MARYLAND (State of Incorporation) |
001-31775 (Commission File Number) |
86-1062192 (I.R.S. Employer Identification Number) |
14185 Dallas Parkway, Suite 1100 Dallas, Texas (Address of principal executive offices) |
75254 (Zip code) |
Registrants telephone number, including area code: (972) 490-9600
Check the appropriate box if the Form 8-K filing is intended to simultaneously satisfy the filing obligation of the registrant under any of the following provisions:
o Written communications pursuant to Rule 425 under the Securities Act (17 CFR 230.425)
o Soliciting material pursuant to Rule 14a-12 under the Exchange Act (17 CFR 240.14a-12)
o Pre-commencement communications pursuant to Rule 14d-2(b) under the Exchange Act (17 CFR 240.14d-2(b))
o Pre-commencement communications pursuant to Rule 13e-4(c) under the Exchange Act (17 CFR 240.13e-4(c))
ITEM 7.01. REGULATION FD DISCLOSURE
On March 31, 2005, Ashford Hospitality Trust, Inc. (the Company) announced it has priced a follow-on public offering of 5,000,000 shares of common stock at $10.25 per share, resulting in net proceeds after underwriting discounts and expenses of approximately $49.3 million. The closing of the offering is scheduled for April 5, 2005.

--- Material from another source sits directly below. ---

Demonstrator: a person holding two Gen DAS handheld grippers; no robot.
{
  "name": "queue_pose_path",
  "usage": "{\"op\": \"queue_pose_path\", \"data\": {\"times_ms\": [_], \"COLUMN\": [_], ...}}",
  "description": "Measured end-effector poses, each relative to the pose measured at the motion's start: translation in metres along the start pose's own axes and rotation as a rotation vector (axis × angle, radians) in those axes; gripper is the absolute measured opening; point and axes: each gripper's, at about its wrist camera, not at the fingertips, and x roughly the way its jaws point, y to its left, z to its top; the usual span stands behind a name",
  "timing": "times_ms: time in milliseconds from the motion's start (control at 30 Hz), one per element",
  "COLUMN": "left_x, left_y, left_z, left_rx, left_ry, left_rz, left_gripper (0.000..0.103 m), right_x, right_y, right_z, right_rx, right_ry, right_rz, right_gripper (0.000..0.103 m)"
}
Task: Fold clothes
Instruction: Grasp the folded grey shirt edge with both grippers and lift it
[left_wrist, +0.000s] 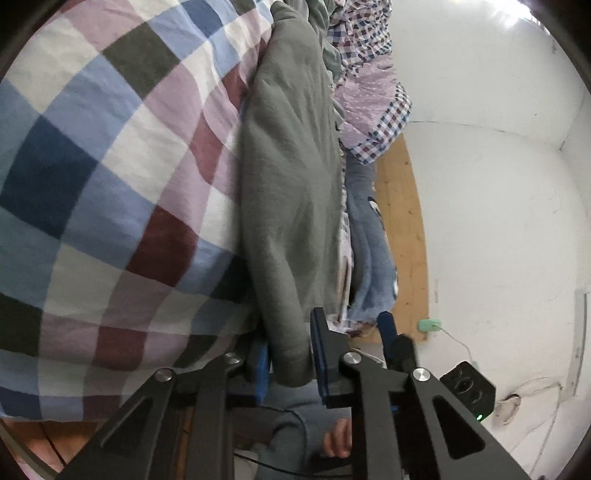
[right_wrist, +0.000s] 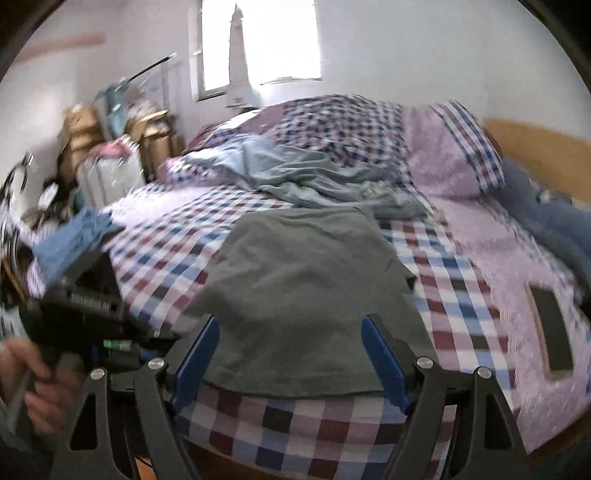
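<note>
A grey-green soft knit garment (right_wrist: 295, 295) lies flat on the checked bed (right_wrist: 295, 424). The left gripper (left_wrist: 291, 363) pinches its edge between its jaws; the right gripper (right_wrist: 291, 363) hovers with jaws spread wide.

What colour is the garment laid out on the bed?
Plain grey-green garment, clearest from the right wrist view.

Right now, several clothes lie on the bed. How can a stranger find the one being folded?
Start from the bed with the checked sheet in purple, blue and dark red. Near its front edge lies a plain grey-green garment, spread flat, with a corner between the pads of the left hand-held gripper. Unlike the crumpled light blue clothes behind it, it is smooth, darker and without pattern.
</note>
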Motion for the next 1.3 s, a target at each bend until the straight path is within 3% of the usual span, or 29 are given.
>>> {"op": "queue_pose_path", "data": {"times_ms": [200,433,567,833,1033,1300], "left_x": [0.002,-0.005,-0.011,-0.019,-0.018,-0.005], "left_y": [0.002,0.002,-0.001,-0.016,-0.024,-0.035], "left_z": [0.001,-0.002,-0.001,-0.001,0.002,0.014], "left_rx": [-0.044,-0.052,-0.051,-0.023,-0.023,-0.025], "left_ry": [0.046,0.051,0.047,0.051,0.064,0.074], "left_rz": [-0.047,-0.056,-0.074,-0.119,-0.133,-0.191], "left_gripper": [0.019,0.019,0.010,0.007,0.007,0.006], "right_x": [0.004,0.012,0.016,0.031,0.050,0.079], "right_y": [0.029,0.044,0.050,0.073,0.080,0.085], "right_z": [-0.005,-0.010,-0.012,-0.027,-0.026,-0.015], "right_rx": [-0.149,-0.224,-0.258,-0.532,-0.682,-0.771], "right_ry": [0.005,0.033,0.061,0.070,0.009,-0.059], "right_rz": [0.008,0.020,0.060,-0.111,-0.248,-0.293], "right_gripper": [0.082,0.082,0.082,0.082,0.081,0.078]}}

Wachovia Securities and Friedman Billings Ramsey are the book-running managers of the offering and A.G. Edwards, Legg Mason Wood Walker, Incorporated, and Stifel, Nicolaus & Company, Incorporated are co-managers. The underwriters have been granted a 30-day option to purchase an additional 750,000 shares of common stock from the Company to cover over-allotments.
The offering proceeds to the Company will be used for general corporate purposes which may include the acquisition of additional hotel investments.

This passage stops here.